## DIRECTIONS FOR THIS TASK
Retype exactly the lines that run from the start of the data to the line holding "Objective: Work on", including both, and only those.
*** Block opens ***
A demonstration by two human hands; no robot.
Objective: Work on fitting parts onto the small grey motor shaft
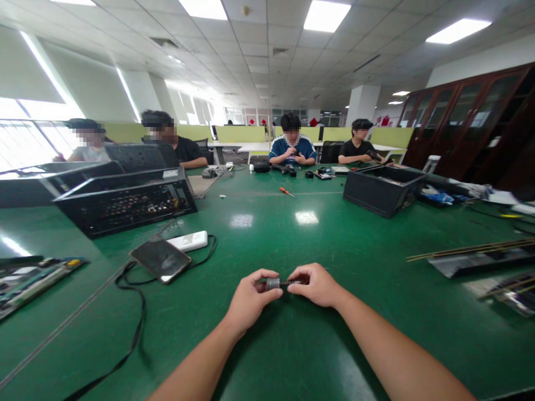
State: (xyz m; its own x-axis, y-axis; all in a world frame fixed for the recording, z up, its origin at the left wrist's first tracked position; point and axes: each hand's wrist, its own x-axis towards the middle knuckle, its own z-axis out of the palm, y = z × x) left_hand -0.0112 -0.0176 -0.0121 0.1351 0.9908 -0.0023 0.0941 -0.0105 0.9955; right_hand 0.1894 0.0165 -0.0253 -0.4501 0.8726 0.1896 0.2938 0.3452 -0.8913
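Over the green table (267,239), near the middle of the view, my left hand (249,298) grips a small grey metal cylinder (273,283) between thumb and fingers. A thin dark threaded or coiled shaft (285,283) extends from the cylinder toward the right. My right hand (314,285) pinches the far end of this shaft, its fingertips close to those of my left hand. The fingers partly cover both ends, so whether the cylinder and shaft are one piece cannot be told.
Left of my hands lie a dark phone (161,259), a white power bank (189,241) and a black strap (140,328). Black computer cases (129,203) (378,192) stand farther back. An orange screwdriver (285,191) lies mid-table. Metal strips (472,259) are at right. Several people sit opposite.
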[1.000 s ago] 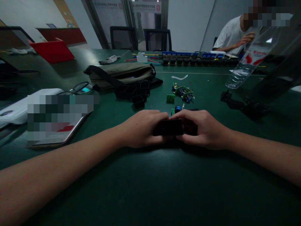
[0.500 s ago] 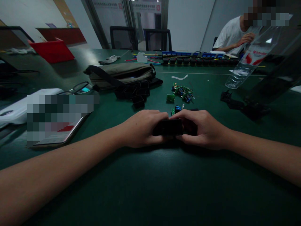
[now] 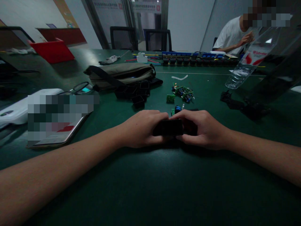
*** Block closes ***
## RESULT OF THIS EXERCISE
A demonstration by two human hands; no robot.
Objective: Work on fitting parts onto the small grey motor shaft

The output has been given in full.